La toga negra se llenó de pliegues cuando aquel ser hizo ademán de prosternarse.

—Bien está —dijo Carse cruzando las manos sobre el pomo de la espada, para amortiguar el brillo de la piedra—. La flota de los Reyes-Almirantes se dispone a atacar en seguida. Deseo que se me traigan mis antiguas armas, a fin de aplastar a los enemigos de Sark y de Caer Dhu, que son también mis enemigos.

Una gran esperanza se encendió en los ojos de Garach. Era evidente que el miedo le atenazaba las tripas…, miedo a muchas cosas, pensó Carse, pero sobre todo, y en aquellos instantes, miedo a los Reyes corsarios. Se volvió para observar a Hishah, y la criatura encapuchada dijo:

—Señor, tus armas han sido llevadas a Caer Dhu.

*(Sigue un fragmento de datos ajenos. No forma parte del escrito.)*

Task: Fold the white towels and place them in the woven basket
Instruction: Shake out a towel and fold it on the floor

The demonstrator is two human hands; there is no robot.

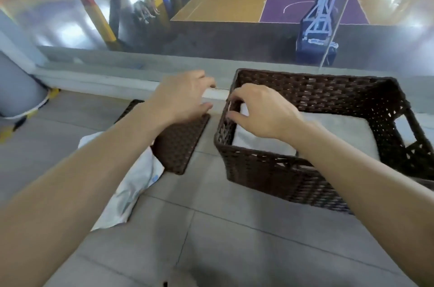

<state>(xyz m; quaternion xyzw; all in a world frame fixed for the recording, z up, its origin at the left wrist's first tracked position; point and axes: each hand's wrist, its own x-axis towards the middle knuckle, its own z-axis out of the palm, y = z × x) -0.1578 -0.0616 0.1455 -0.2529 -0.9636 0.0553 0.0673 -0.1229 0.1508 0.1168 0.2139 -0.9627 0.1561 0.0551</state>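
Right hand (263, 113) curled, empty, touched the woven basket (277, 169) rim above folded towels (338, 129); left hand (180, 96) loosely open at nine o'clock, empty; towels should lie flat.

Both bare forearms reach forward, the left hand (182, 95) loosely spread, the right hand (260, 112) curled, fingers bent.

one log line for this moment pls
left hand open over basket lid | right hand at woven basket rim | white towel inside

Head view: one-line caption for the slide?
Both hands, right hand and left hand, reach the woven basket's left rim; folded white towel already inside.
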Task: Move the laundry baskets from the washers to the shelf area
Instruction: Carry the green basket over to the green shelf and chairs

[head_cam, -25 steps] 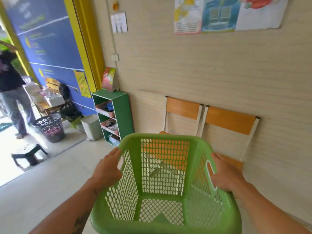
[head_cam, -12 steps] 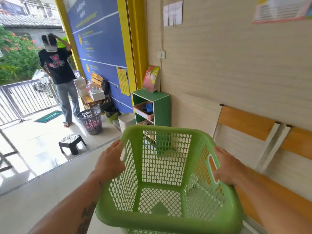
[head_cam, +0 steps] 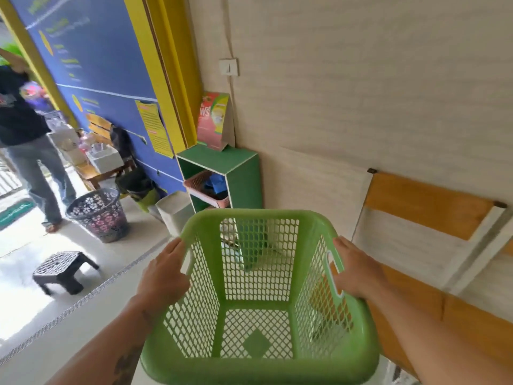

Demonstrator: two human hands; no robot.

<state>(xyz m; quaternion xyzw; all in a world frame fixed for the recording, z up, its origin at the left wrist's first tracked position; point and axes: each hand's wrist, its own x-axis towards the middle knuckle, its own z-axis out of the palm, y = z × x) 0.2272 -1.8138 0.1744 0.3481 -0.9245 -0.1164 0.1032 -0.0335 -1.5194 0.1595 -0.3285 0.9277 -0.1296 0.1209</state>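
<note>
A light-green perforated plastic laundry basket was held in front of the body, off the floor, empty, its open top tilted toward the camera. The left hand was closed over the basket's left rim, fingers laid along the outer edge and thumb hidden behind the rim. The right hand was wrapped round the right rim at the slot handle, fingers curled out of sight on the outside. A tattoo was seen on the left forearm.

Just beyond the basket's far edge, a small green open-fronted wooden shelf unit was stood against the beige ribbed wall, with a pink plastic tray in its upper compartment and a red-and-green printed carton upright on top. A white rectangular bin was placed just beside the shelf's left side. To the right of the basket, orange wooden chairs with white frames were set along the wall.

Further left, a dark round flower-patterned basket and a low black plastic stool were seen on the pale floor, well apart from the green basket. A standing person in a dark shirt and jeans was partly cut off at the left edge, beside a blue and yellow sign panel.
</note>
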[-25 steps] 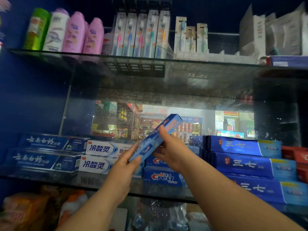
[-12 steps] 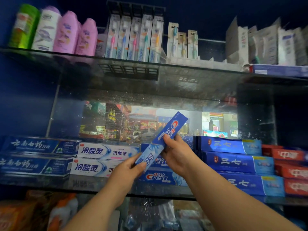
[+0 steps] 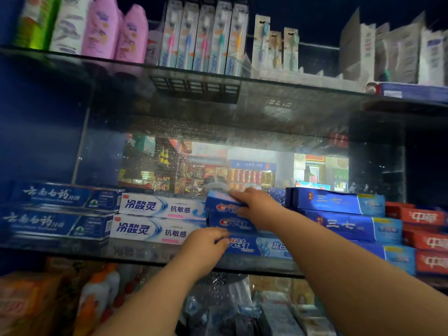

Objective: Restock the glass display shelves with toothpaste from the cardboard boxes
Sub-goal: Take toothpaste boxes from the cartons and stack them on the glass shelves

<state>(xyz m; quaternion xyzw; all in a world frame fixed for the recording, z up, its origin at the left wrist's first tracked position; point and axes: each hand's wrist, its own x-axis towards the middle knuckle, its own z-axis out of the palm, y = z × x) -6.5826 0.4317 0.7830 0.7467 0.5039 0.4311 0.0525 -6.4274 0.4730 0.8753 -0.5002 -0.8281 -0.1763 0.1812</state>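
On the middle glass shelf [image 3: 72,253], white toothpaste cartons [image 3: 157,220] lie stacked toward the left edge. Beside them, the left hand [image 3: 206,247] curls its fingers against the lowest blue Crest carton [image 3: 257,246]; whether it grips is unclear. The right hand [image 3: 257,207] clamps the top blue Crest toothpaste carton [image 3: 219,201], which lies on that stack.

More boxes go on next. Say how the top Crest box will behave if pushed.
The top Crest box is a flat-sided carton, so it likely slides, not rolls. Glossy Crest boxes beneath may let it skid sideways. Its edges look straight under the right hand: probably stiff.
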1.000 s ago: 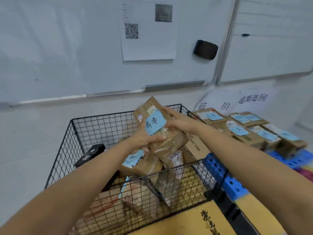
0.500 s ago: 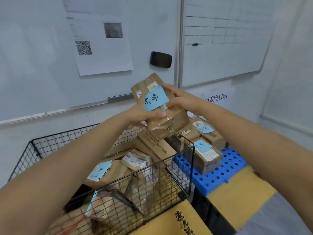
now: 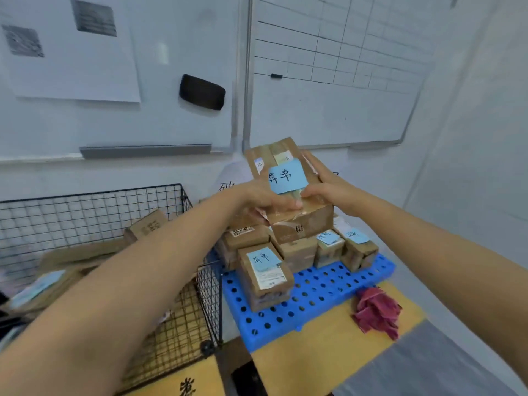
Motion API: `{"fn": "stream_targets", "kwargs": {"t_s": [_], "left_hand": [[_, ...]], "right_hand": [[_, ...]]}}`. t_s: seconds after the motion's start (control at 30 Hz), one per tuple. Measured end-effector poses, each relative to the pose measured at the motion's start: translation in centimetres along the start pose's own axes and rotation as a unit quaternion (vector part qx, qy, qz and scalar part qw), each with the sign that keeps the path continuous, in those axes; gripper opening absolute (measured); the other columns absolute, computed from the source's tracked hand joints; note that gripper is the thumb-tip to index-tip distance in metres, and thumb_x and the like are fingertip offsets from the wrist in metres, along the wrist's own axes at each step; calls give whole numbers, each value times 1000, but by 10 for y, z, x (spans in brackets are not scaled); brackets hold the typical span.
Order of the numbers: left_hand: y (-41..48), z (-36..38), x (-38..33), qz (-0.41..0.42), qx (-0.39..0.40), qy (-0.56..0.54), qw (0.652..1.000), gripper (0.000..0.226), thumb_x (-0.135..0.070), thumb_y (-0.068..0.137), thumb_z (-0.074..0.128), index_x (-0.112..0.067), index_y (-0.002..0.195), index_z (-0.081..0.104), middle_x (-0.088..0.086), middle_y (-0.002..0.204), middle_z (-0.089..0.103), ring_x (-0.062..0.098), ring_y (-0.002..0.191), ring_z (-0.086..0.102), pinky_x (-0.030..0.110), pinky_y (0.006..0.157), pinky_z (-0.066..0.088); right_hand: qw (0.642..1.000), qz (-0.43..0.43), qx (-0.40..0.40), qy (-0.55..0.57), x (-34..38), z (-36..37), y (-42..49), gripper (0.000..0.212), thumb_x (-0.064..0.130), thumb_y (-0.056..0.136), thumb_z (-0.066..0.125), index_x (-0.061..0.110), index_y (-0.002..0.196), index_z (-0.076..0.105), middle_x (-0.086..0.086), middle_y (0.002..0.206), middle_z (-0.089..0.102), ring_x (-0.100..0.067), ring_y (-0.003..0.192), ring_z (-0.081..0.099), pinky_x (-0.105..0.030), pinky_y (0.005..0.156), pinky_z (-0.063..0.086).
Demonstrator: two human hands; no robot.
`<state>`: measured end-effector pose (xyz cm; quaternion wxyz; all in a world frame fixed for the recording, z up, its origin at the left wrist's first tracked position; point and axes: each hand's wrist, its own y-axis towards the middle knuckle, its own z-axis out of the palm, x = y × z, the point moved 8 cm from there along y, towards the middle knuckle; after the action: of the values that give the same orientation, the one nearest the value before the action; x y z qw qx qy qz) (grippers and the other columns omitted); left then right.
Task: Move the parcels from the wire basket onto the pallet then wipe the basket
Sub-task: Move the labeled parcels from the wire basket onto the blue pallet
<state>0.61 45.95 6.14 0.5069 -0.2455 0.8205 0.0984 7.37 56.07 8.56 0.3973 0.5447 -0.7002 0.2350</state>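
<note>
A brown cardboard parcel with a blue handwritten label is held in both hands above the stack on the blue perforated pallet. My left hand grips its near left edge, and my right hand grips its right side. Several labelled parcels stand on the pallet below. The black wire basket is at the left, with several brown parcels lying inside it, partly hidden by my left forearm.
A crumpled red cloth lies on the yellow surface right of the pallet's front edge. Two whiteboards line the wall behind, with a black eraser and a printed sheet. A white wall closes the right side.
Both hands have carried the parcel rightward, out of the basket and over the pallet stack. The view has swung right, so the basket now sits at the left.
</note>
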Motion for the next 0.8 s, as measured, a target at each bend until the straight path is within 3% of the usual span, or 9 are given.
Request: {"fn": "stream_targets", "kwargs": {"t_s": [0.1, 0.23, 0.4, 0.47, 0.53, 0.6, 0.67, 0.73, 0.8], "left_hand": [[23, 17, 10, -34, -7, -15, 999, 69, -31, 72, 78, -31, 117, 26, -6, 108, 51, 19, 102, 56, 32, 63, 55], [51, 31, 25, -64, -6, 11, 998, 55, -28, 75, 76, -32, 105, 30, -4, 109, 47, 20, 113, 52, 36, 75, 56], [91, 37, 52, -102, -1, -23, 995, 81, -25, 72, 80, -26, 130, 23, -1, 120, 47, 21, 105, 55, 34, 60, 58], [106, 37, 63, -101, -6, -23, 995, 71, -25, 72, 80, -30, 122, 31, -2, 120, 48, 20, 106, 55, 34, 59, 58], [121, 38, 72, -92, -11, -19, 996, 57, -29, 69, 81, -37, 107, 39, -5, 119, 51, 19, 110, 54, 36, 64, 58], [134, 39, 82, -85, -18, 2, 996, 71, -42, 60, 85, -35, 114, 39, -9, 117, 52, 17, 113, 53, 37, 69, 59], [144, 37, 90, -88, -38, 3, 995, 90, -45, 57, 86, -30, 127, 31, -12, 115, 50, 14, 111, 52, 30, 63, 57], [155, 36, 101, -96, -56, -5, 994, 98, -42, 55, 86, -29, 132, 26, -11, 118, 49, 14, 113, 51, 28, 64, 55], [167, 32, 114, -109, -83, -9, 991, 113, -53, 41, 86, -30, 133, 25, -9, 122, 50, 14, 113, 52, 32, 71, 57]], "right_hand": [[1000, -4, 24, 3, -27, -5, 6, 82, 15, 74, 59, 52, 137, 21, 21, 138, 39, -7, 124, 41, -27, 97, 43], [999, 23, 32, 14, -73, -7, 25, 87, 35, 58, 62, 61, 132, 26, 15, 147, 34, -12, 130, 38, -39, 106, 38], [998, 40, 51, 23, -109, -5, 55, 86, 31, 65, 60, 57, 137, 20, 17, 147, 29, -7, 130, 33, -25, 93, 39], [998, 50, 45, 7, -123, -6, 68, 83, 27, 73, 62, 52, 140, 20, 18, 138, 37, -11, 129, 34, -22, 87, 41], [997, 59, 40, 10, -136, -7, 79, 77, 14, 83, 59, 46, 141, 20, 13, 133, 42, -15, 126, 38, -27, 91, 43], [997, 66, 50, 10, -148, -4, 89, 76, 10, 86, 56, 46, 142, 19, 7, 137, 41, -15, 124, 40, -30, 97, 41], [995, 68, 65, 9, -161, 1, 99, 78, 12, 85, 57, 50, 141, 18, 10, 137, 40, -11, 121, 40, -29, 98, 40], [995, 72, 75, 10, -173, 4, 112, 76, 14, 86, 58, 51, 140, 19, 13, 135, 39, -8, 119, 39, -27, 96, 39], [994, 65, 83, 9, -183, 5, 129, 72, 14, 86, 57, 46, 141, 22, 10, 136, 41, -9, 117, 41, -23, 90, 39]]}}
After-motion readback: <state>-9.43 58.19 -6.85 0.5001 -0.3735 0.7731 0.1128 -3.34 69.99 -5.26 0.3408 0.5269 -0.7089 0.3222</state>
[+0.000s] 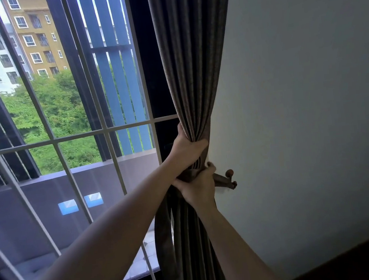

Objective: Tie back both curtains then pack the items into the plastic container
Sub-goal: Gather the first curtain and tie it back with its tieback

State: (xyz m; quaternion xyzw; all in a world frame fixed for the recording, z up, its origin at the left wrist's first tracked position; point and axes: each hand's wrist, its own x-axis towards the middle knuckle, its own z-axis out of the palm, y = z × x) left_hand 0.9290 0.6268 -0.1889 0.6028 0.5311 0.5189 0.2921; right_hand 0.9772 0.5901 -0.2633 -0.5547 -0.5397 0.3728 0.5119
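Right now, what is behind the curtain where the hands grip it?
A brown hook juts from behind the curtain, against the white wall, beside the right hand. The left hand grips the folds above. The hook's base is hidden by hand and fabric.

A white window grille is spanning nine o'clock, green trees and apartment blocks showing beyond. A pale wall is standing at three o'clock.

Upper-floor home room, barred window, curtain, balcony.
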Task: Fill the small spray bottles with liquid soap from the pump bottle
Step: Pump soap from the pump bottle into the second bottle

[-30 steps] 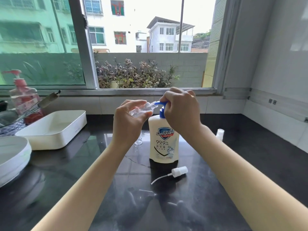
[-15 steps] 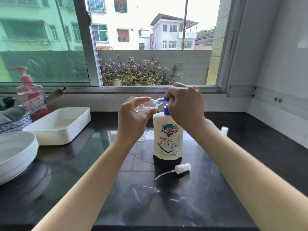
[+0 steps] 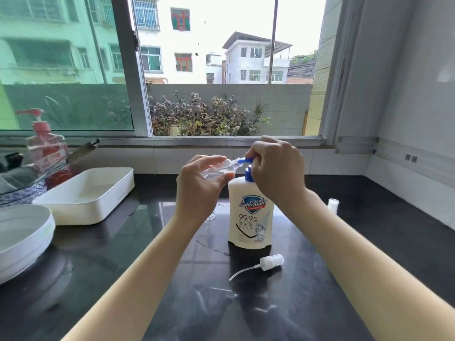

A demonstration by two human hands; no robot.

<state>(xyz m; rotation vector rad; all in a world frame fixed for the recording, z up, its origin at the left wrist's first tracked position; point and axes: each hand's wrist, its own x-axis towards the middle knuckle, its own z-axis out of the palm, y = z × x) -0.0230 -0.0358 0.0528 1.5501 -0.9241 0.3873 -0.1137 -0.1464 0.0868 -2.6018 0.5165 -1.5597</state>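
Spray bottle (image 3: 216,171) tilted in L hand (image 3: 197,193) grip, mouth prob. at spout (image 3: 243,160).

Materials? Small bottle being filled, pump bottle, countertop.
small bottle: clear, glossy, probably thin plastic; you see through its wall.
pump bottle: opaque white plastic, satin sheen, printed label.
countertop: dark polished stone, seemingly; mirror-like reflections, pale veins.

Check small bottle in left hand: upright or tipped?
Tipped: the clear spray bottle lies nearly sideways, mouth at the blue pump spout.
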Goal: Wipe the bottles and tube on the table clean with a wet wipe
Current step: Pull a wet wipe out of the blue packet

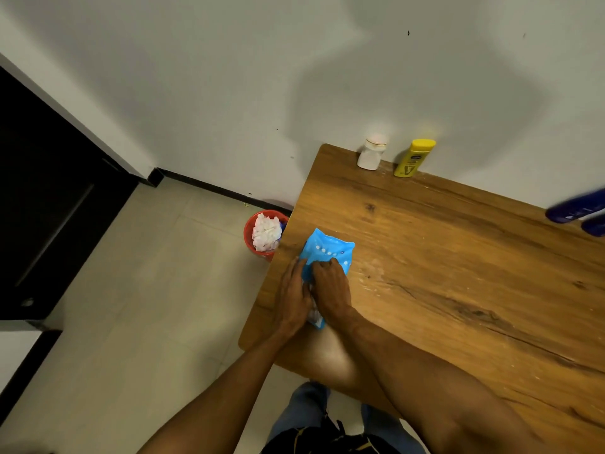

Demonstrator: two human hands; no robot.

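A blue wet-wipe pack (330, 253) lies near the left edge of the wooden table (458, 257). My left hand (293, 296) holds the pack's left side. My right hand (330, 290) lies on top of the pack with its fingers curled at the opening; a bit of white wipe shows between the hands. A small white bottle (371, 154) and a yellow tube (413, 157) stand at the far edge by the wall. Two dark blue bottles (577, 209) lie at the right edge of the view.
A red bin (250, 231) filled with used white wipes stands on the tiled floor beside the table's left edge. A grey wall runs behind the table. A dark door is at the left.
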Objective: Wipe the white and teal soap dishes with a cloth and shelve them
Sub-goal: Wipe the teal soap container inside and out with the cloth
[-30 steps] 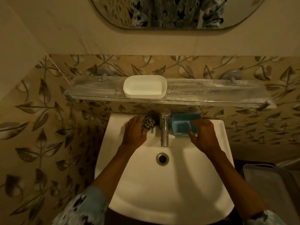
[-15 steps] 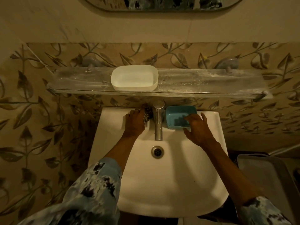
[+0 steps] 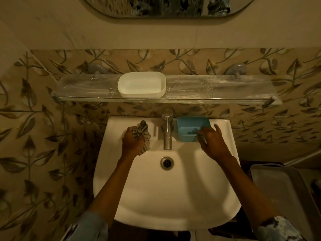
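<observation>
A white soap dish (image 3: 141, 84) stands on the glass shelf (image 3: 217, 87) above the sink. The teal soap dish (image 3: 190, 127) rests on the sink's back ledge, right of the tap (image 3: 167, 129). My right hand (image 3: 211, 141) touches the teal dish's front right corner, with the thumb and fingertips at its rim. My left hand (image 3: 132, 141) is closed around a crumpled striped cloth (image 3: 142, 131), left of the tap, above the sink's back ledge.
The white sink (image 3: 166, 197) with its drain (image 3: 166, 163) lies below my arms. A grey plastic bin (image 3: 281, 193) stands at the lower right. A mirror (image 3: 170, 6) hangs above the shelf. Leaf-patterned tiles cover the wall.
My left hand has lifted the cloth off the ledge and drawn it back toward me. My right hand has closed in on the teal dish's front corner.
</observation>
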Available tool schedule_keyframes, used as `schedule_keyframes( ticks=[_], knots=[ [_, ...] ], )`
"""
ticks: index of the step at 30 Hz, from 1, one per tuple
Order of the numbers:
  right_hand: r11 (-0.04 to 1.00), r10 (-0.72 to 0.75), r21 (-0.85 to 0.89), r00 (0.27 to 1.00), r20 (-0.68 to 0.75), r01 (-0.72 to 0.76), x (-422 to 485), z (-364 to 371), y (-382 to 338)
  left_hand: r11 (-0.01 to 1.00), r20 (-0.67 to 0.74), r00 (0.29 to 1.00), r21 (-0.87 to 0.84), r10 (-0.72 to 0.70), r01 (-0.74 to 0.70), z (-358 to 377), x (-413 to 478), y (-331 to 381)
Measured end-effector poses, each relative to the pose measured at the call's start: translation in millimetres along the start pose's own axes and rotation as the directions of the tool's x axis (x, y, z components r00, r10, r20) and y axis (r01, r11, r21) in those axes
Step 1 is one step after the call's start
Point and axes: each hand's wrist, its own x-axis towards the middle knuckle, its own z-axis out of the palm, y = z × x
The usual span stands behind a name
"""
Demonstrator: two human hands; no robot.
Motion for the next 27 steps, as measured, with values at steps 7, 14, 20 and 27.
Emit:
schedule_keyframes(
  ticks=[7, 14, 20, 27],
  knots=[
    [0.857, 0.227, 0.468, 0.973, 0.038, -0.218, -39.0, -24.5, -28.9, 0.958, 0.022, 0.999, -0.285, -0.037, 0.041, -22.2, -57.5, -11.6],
    [0.465, 0.265, 0.833, 0.945, 0.192, -0.3, -90.2, -33.2, -66.3, 0.928, 0.011, 0.999, -0.37, 0.041, -0.034, -28.9, -107.8, 23.8],
    [0.408, 0.168, 0.886, 0.972, 0.165, -0.221, -116.2, -37.5, -90.4, 0.882, -0.028, 0.913, -0.252, 0.406, -0.399, -20.4, -140.6, 78.8],
    [0.451, 0.193, 0.876, 0.977, 0.089, -0.169, -123.8, -47.5, -103.5, 0.857, 0.147, 0.853, 0.06, 0.5, -0.512, 16.6, -175.9, 88.8]
  ],
)
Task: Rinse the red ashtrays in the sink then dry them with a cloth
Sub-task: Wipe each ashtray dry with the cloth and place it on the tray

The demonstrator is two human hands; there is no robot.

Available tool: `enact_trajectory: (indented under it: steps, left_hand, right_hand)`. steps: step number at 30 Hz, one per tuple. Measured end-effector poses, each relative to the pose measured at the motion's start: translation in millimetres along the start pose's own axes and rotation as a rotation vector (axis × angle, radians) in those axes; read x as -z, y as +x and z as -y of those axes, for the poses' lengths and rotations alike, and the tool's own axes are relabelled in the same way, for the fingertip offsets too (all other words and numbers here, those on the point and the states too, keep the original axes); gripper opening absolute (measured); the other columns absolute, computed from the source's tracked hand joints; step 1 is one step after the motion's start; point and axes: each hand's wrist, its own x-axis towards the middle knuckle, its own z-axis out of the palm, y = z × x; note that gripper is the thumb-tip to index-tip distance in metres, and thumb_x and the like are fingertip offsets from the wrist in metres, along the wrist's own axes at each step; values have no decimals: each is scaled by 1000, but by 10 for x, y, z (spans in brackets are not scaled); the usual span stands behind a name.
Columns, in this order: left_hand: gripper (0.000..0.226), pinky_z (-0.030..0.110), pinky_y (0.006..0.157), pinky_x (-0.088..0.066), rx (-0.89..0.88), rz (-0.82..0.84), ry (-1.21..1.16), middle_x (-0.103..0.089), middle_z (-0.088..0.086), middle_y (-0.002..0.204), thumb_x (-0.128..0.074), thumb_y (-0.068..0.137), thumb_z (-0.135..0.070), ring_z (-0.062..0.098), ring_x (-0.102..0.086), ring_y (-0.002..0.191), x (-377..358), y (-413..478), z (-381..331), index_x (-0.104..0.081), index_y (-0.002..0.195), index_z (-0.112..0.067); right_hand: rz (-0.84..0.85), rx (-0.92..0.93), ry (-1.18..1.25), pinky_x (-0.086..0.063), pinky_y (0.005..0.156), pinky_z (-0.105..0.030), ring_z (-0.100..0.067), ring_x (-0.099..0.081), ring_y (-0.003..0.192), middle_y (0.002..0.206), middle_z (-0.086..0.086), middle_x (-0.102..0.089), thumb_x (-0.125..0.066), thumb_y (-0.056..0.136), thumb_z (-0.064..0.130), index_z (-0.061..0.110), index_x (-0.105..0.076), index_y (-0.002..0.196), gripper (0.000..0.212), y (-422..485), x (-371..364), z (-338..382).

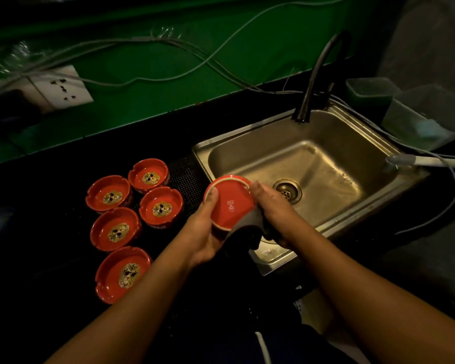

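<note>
Left hand [204, 233] grips round red ceramic ashtray [230, 203] base-up over front-left corner of steel sink [272, 257]. Right hand [273, 206] clutches dark grey cloth [247, 227] against its side. Stiff, breakable, likely wet-slick, so I hold by rim.

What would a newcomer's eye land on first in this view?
The red ashtray, held bottom-up over the near-left corner of the steel sink: the left hand grips it while the right hand presses a grey cloth to its side. Next, five more red ashtrays sit upright in a cluster on the black counter, left of the sink.
</note>
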Motion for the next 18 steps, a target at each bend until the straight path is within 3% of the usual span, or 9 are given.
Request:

El corazón del terrícola dio un vuelco. Luego se acordó de Rold de Khondor, y comprendió que le habrían torturado hasta sacarle el secreto de la Tumba. Una rabia ciega se adueñó de él. Por eso no fue fingido el acento de furor que puso en sus palabras, aunque sí el sentido de estas:

—¿Habéis osado jugar con el poder de Rhiannon? —Dio un paso hacia el dhuviano, con gesto amenazador—. ¿Será posible que el discípulo se proponga rivalizar con su maestro?

—No, mi señor —se inclinó la cabeza encapuchada—. Nos hemos limitado a guardar tus armas en lugar seguro, teniéndolas a tu disposición.

Carse dejó que sus facciones se normalizaran un poco.

—Muy bien. Cuida de que me sean devueltas, ¡ahora mismo! —Hishah se irguió.

—Sí, mi señor. Me encamino sin pérdida de tiempo a Caer Dhu para dar cumplimiento a tu deseo.

El dhuviano se arrastró hacia la puerta interior y desapareció, dejando a Carse en un estado de disimulada confusión, donde se mezclaban el alivio y el temor.

17 - Caer Dhu

Las horas siguientes fueron una eternidad de insoportable tensión para Carse.

Exigió una habitación para el solo, arguyendo que necesitaba calma para forjar sus planes. Y allí paseó de arriba abajo, con los nervios descompuestos y en nada semejante a un dios.

Al parecer, había triunfado en toda la línea. El dhuviano le había rendido pleitesía. Tal vez, pensó, la raza de la Serpiente carecía de los asombrosos poderes extrasensoriales que poseían las demás razas híbridas, los Nadadores y los Hombres-pájaro.